I had an email today from a reader (“K”) who tried the Learn Python Challenge on Kaggle and (as does happen!) got to about Day 4 and then abandoned ship and went in search of more new stuff… The question is how to keep on going – when you get stuck, bored, de-motivated or perhaps even overwhelmed.
I’m unable to claim I have specialist insights here I’m afraid (!) but I thought I would share anyway how I have kept going so far because I think it’s a very real thing that almost everyone faces.
You don’t have to finish everything you start
In fact it may be waste of time to do so! I started my career studying music – I knew after 2 years that I was flogging the proverbial dead horse, and yet my inner critic was saying “you must finish what you started” so I wasted another 2 years on a fruitless direction!
Even my favourite data science mentor, for whom I have the greatest respect and admiration, admitted to me that he signs up for MOOC’s and seldom completes them all the way to the end! If you are learning what you need or want on a course and it’s taking you closer to the destination you have in mind then stick with it – if it’s not then perhaps it’s time to move onto something that will.

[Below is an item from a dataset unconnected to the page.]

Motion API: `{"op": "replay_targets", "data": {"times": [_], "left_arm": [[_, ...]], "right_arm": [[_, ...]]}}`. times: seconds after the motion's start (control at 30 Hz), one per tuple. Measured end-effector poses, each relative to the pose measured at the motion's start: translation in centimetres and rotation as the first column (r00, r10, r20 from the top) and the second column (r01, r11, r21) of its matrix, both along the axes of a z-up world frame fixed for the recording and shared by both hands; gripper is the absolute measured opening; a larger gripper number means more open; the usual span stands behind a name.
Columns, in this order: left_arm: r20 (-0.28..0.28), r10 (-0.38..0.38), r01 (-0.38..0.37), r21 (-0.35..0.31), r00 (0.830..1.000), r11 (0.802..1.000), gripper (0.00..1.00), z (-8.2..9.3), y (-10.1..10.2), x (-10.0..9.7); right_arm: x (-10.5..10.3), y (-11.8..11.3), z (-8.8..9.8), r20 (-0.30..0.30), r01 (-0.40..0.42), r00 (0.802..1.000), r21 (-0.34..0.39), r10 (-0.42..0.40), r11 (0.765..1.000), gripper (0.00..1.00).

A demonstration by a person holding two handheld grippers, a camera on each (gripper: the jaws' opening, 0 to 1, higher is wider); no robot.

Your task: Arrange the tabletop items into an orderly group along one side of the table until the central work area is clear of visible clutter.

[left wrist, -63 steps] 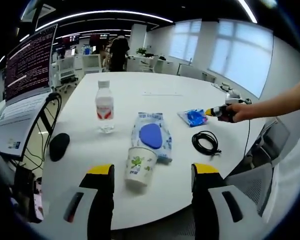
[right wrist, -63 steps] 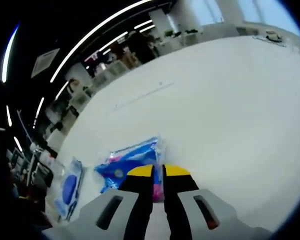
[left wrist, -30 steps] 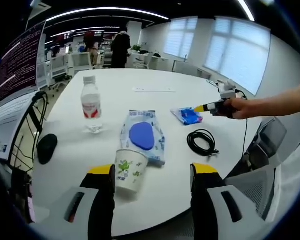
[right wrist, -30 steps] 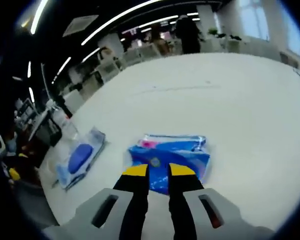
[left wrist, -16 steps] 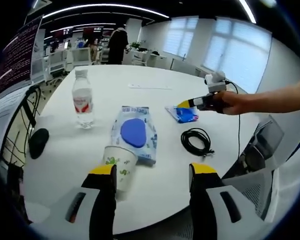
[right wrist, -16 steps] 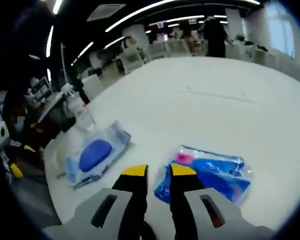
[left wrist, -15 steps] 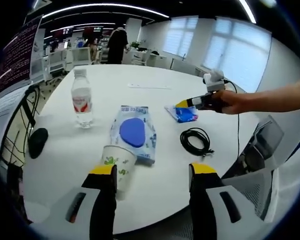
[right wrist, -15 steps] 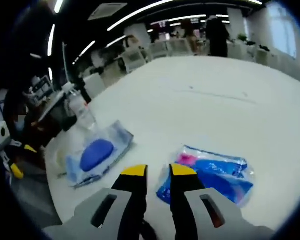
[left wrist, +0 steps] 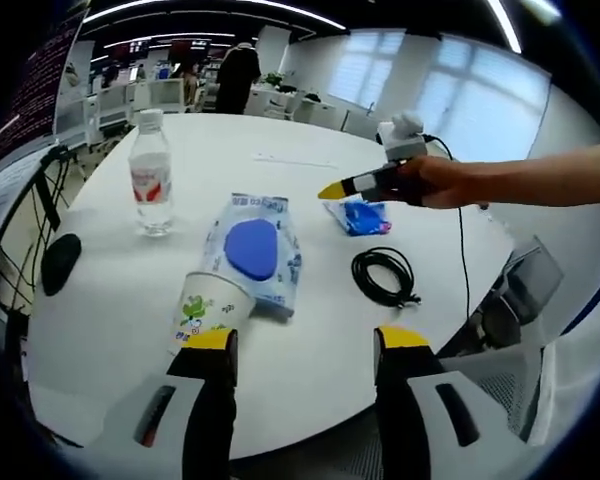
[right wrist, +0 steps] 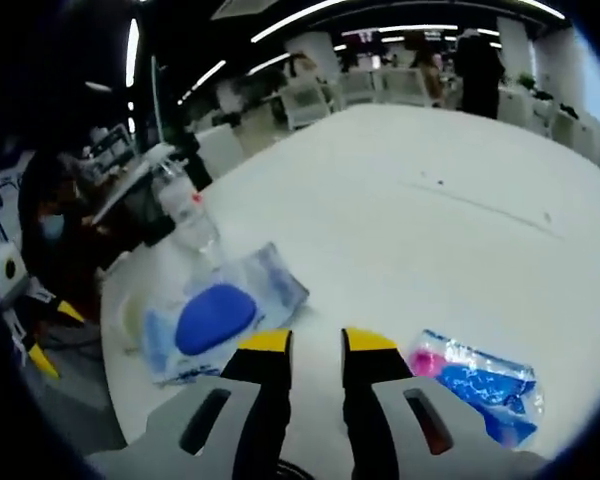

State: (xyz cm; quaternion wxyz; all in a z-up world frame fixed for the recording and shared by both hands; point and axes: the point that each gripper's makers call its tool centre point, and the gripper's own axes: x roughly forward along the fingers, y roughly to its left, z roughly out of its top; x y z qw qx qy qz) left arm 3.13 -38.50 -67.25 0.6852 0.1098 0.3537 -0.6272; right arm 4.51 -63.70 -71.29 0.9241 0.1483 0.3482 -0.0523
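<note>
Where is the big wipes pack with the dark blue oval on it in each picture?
Left gripper view: the wipes pack lies mid-table, just beyond the paper cup.
Right gripper view: the wipes pack lies at lower left, just left of the right tool.
Shared landmark: the water bottle stands near the pack in both views.

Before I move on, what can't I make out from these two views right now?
- Cup base: left gripper view, hidden behind the left tool.
- Blue packet print: right gripper view, blurred and near the rim.
- Bottle label: right gripper view, blurred.
- Whether the right tool is fully closed: jaws near, narrow gap.
- Cable ends: left gripper view, too small.
</note>
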Motion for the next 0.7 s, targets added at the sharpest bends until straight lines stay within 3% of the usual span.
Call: {"op": "replay_targets", "data": {"times": [0.47, 0.7], "left_arm": [[-0.022, -0.008, 0.008, -0.012, 1.000, 1.000, 0.55, 0.0, -0.2, -1.0], [-0.032, -0.004, 0.004, -0.008, 0.999, 1.000, 0.55, -0.2, 0.1, -1.1]], "right_arm": [[3.8, 0.7, -0.7, -0.039, -0.108, 0.993, -0.003, 0.107, 0.994, 0.24], [5.5, 1.2, -1.5, -0.078, -0.189, 0.979, -0.023, 0.186, 0.982, 0.27]]}}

You don’t have to finish quickly
I’m busy with 2 MOOC’s at the moment which I started over 3 months ago. This seems slow but as I learn new concepts I find ways I can apply them to real projects that interest me. For example, nearly a month ago now I watched a short video from Frank Kane’s Udemy machine learning course on how to do a simple spam classifier. One month later, I haven’t gone back to the course because I’ve been tinkering with how to build a tool which will automatically log HelpDesk incidents to the right team based on how the user describes their IT problem in their own words. It’s a massive sidetrack I know, but I’ve learned and become familiar with a ton of things along the way including how to clean and manipulate messy text data, how to build scikit learn pipelines, how to work with training and test sets, how to validate results, the process of adjusting parameters to get better results, and so on. I’m still stuck video number 25 but I’ll move on in due course :).

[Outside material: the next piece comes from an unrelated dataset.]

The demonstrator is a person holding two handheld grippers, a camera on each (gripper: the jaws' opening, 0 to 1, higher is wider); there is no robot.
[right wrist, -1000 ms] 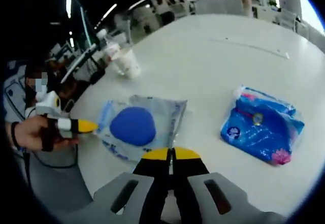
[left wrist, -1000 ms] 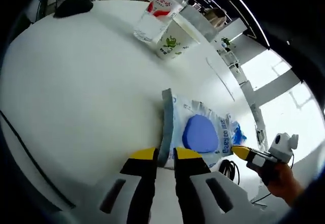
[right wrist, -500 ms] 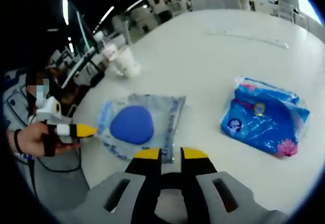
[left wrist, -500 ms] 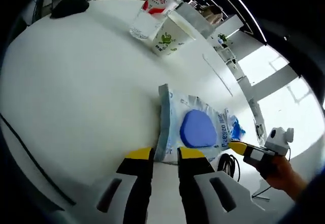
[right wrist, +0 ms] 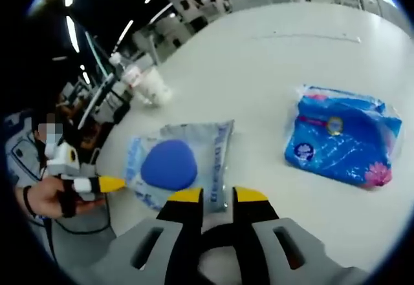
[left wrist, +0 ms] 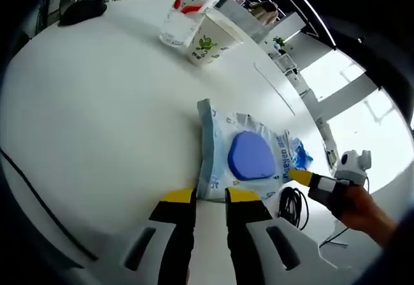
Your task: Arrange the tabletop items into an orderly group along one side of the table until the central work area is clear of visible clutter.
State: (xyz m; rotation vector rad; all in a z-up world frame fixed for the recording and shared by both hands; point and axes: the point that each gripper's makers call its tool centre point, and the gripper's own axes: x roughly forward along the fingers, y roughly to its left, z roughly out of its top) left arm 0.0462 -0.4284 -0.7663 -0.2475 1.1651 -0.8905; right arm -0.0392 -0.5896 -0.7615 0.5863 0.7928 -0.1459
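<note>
- Across both views spreads the white surface (left wrist: 97,104), broad and round-edged, carrying every item.
- Near the surface's edge lies the clear pouch (right wrist: 178,162) with a blue pad inside, flat, one short end pointing at each gripper; in the left gripper view the same pouch (left wrist: 242,156) sits just beyond the jaw tips.
- Well apart from the pouch, the blue tissue pack (right wrist: 343,146) lies flat on the surface in the right gripper view.
- At the far side stands the water bottle (left wrist: 181,13) with a red label, just beside the paper cup (left wrist: 210,39) with a green print; both are upright as far as I can tell.
- The left gripper (left wrist: 210,196) has its yellow-tipped jaws slightly apart, holding nothing, the pouch's end just ahead.
- The right gripper (right wrist: 218,196) has its jaws parted about as much, empty, the pouch's edge just beyond the gap.
- A black cable (left wrist: 294,204) coils off the surface's edge near the person's hand.
</note>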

Find something that really sparks your interest
Which brings me to my next point: from the beginning be on the lookout for small tasks or projects that interest you and which just may be within your reach given the skills you’re acquiring. When I’m working on something that I picked it holds my attention, I have the staying power, I’m engaged in the process. And one can learn more by doing than by learning sometimes!

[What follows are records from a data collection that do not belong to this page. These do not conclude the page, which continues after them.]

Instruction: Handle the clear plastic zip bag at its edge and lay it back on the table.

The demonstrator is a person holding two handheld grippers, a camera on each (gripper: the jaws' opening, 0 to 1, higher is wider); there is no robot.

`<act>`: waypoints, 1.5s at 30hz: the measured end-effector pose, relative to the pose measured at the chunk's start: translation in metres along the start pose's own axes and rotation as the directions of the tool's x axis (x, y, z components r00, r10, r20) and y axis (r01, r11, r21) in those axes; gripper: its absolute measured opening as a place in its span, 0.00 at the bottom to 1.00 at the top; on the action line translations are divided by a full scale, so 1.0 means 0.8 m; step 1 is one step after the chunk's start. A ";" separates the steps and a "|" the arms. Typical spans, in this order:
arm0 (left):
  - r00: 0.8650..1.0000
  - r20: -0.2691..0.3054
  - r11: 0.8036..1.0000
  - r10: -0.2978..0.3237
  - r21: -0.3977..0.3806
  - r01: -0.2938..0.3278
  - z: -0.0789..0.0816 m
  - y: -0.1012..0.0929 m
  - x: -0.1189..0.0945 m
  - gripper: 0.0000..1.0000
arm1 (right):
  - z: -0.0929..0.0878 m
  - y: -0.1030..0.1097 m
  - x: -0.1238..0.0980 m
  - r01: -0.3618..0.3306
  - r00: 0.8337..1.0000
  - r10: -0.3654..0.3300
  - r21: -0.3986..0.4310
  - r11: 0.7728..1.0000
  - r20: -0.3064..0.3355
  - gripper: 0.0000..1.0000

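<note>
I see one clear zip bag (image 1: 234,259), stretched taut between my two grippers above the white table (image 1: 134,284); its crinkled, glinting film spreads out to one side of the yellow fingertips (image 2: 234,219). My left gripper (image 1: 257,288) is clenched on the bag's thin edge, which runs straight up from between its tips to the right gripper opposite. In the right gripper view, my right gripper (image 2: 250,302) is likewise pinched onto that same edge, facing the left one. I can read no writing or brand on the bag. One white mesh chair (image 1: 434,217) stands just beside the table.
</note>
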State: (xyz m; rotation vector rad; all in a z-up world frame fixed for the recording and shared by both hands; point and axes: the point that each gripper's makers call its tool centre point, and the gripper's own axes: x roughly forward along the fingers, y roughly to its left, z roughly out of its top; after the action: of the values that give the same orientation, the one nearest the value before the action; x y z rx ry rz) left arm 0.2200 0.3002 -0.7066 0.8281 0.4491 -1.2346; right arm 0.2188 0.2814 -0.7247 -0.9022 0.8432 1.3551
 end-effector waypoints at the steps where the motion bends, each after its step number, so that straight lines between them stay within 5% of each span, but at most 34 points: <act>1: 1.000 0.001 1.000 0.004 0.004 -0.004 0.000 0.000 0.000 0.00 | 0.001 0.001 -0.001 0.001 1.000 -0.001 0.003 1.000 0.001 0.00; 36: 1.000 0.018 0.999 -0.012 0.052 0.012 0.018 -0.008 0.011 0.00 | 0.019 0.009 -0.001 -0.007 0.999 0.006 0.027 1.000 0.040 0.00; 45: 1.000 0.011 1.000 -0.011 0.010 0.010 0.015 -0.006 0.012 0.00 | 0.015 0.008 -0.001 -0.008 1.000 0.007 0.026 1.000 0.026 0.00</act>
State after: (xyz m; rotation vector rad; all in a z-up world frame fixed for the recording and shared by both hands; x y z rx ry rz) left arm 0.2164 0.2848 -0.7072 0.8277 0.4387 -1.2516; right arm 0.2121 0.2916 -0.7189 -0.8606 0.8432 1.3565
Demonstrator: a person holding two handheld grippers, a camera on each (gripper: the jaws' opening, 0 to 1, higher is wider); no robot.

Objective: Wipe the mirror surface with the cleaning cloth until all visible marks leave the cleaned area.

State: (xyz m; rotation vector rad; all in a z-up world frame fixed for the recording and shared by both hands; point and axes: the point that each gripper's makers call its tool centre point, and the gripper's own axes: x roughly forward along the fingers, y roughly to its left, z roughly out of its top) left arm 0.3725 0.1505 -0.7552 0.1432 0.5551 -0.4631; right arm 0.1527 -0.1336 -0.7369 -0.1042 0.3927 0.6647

In the beginning almost everything was beyond my reach so I picked small tasks. For example if there was something I would normally do in Excel, I’d challenge myself to do it using Python and/or Pandas instead. I also kept an eye out for small optimisation opportunities at work – programming of any kind is a time-saving gift if you have any boring repetitive tasks that you have to do: write a program to do them for you!
Commit to delivering
Another trick I’ve used is to offer to help someone (at work or an NGO even) by coding a solution for a problem or requirement they have. Once I’ve committed to producing the goods for someone there’s kind of no backing out and I’ve been forced to deliver, even when it started to feel a bit too difficult or a bit too much trouble!
Do something easy!
When you’re constantly learning new things it can be exhausting! You continually feel like you don’t know what you’re doing and you look back and fail to see the real progress you’ve made. I’m learning Pandas at the moment. In the beginning everything felt like an uphill battle: I couldn’t remember how many square brackets I needed and when to use them and where the inverted commas went and how to even extract a row of data. A couple of weeks ago I went back to have a look at those basics and I realised that I can do THAT stuff now (so something did go in!) – it’s the new concepts that feel like a struggle. That’s OK, I can deal with that!
Take a break 🙂
You don’t have to be learning 24/7 – burnout happens, especially if learning is your “after work” activity. Take a day or week off: sleep in late, watch TV, get out – just commit to a day when you’ll get back in the saddle again. A little break does wonders for the enthusiasm levels!
And finally, let me recommend to you James Clear’s wonderful article “Commit to a process, not a goal” – this spoke to me in the beginning of this journey and still does, I have it in mind nearly every day and it keeps me sane!